Önce akıl
Aklınız kadar iman edecek, aklınız kadar amel işleyeceksiniz. Akıl elbette tek başına hakikatin kaynağı ya da ölçüsü değildir. Ama ve illa önce akıl.
Aklınızı doğru kullanmak istiyorsanız, önce Yaratanın yaratılana vahyettiği yaşama biçimi olan kitaba bakın, sonra onu Allah’ın rızası istikametinde anlamak için Resulün siretine ve sünnetine bakın. Ve sonra istişare ve şûra yapın. Bilenlere danışın, aileniz ve arkadaşlarınızla konuşun.

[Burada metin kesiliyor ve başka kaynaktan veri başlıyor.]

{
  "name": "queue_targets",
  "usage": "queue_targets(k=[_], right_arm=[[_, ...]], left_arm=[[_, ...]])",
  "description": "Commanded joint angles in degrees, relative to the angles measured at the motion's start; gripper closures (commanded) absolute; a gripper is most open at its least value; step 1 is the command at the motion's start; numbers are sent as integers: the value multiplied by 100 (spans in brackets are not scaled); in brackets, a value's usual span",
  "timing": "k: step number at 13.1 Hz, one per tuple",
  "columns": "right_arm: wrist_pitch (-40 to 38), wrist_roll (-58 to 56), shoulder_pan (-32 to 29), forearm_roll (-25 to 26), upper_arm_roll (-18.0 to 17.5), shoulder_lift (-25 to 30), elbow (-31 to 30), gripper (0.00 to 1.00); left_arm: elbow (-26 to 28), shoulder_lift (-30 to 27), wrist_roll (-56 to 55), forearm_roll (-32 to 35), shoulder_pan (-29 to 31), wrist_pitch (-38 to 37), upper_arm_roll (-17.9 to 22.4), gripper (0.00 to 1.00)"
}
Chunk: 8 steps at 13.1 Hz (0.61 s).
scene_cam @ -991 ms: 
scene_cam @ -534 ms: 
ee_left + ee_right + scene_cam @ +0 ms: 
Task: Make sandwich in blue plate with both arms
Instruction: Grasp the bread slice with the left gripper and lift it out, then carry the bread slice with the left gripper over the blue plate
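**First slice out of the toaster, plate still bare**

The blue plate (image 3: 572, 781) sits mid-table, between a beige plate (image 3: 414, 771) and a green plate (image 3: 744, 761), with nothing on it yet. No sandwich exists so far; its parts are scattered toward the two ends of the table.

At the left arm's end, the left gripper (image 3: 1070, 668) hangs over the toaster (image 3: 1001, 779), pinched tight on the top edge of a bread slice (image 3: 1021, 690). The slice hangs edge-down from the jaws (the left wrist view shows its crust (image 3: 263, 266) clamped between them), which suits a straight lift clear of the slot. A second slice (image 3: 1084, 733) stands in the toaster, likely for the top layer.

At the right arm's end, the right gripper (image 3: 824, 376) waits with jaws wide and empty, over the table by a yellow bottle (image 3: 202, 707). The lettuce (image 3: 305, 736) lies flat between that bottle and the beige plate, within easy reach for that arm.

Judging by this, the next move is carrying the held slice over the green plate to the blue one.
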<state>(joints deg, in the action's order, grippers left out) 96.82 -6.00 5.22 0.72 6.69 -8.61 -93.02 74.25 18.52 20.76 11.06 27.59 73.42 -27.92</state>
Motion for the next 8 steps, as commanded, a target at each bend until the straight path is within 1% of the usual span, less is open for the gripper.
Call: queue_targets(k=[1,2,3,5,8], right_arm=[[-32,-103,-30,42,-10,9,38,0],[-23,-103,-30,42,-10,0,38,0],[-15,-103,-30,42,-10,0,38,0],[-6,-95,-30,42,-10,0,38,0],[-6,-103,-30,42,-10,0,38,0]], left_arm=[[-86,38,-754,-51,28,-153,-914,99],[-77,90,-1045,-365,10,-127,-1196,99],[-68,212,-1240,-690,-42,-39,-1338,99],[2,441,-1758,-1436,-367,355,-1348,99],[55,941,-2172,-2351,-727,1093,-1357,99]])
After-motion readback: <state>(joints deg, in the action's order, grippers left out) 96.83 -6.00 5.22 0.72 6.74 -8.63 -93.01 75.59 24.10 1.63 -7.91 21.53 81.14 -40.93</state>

Ardından tarihe bakın. Sonra bir gelecek hayaliniz olsun.
Sonra adaylara bakın. Önce ehliyet ve liyakatlarına, sonra ait oldukları partiye bakın. Sonra kadrolarına, projelerine bakın. Sonra sözlerine bakın, üslublarına bakın. Onun dostlarına, çevrelerine bakın. Hani derler ya, “Bana dostunu söyle, sana kim olduğunu söyleyeyim”. Kim seçilirse bundan kim mutlu olur, kim üzülür ona bakın.
Her insanın korkuları ve umutları vardır. Bir de o açıdan değerlendirin.
Şu seçim sürecindeki hal ve gidişlerine, ahvallerine, adablarına bakın. Sonra vicdanınızın sesini dinleyin.. Vicdan ilk adres de değil. Şeytan sizi vicdanla da aldatmasın. Ona göre karar verin.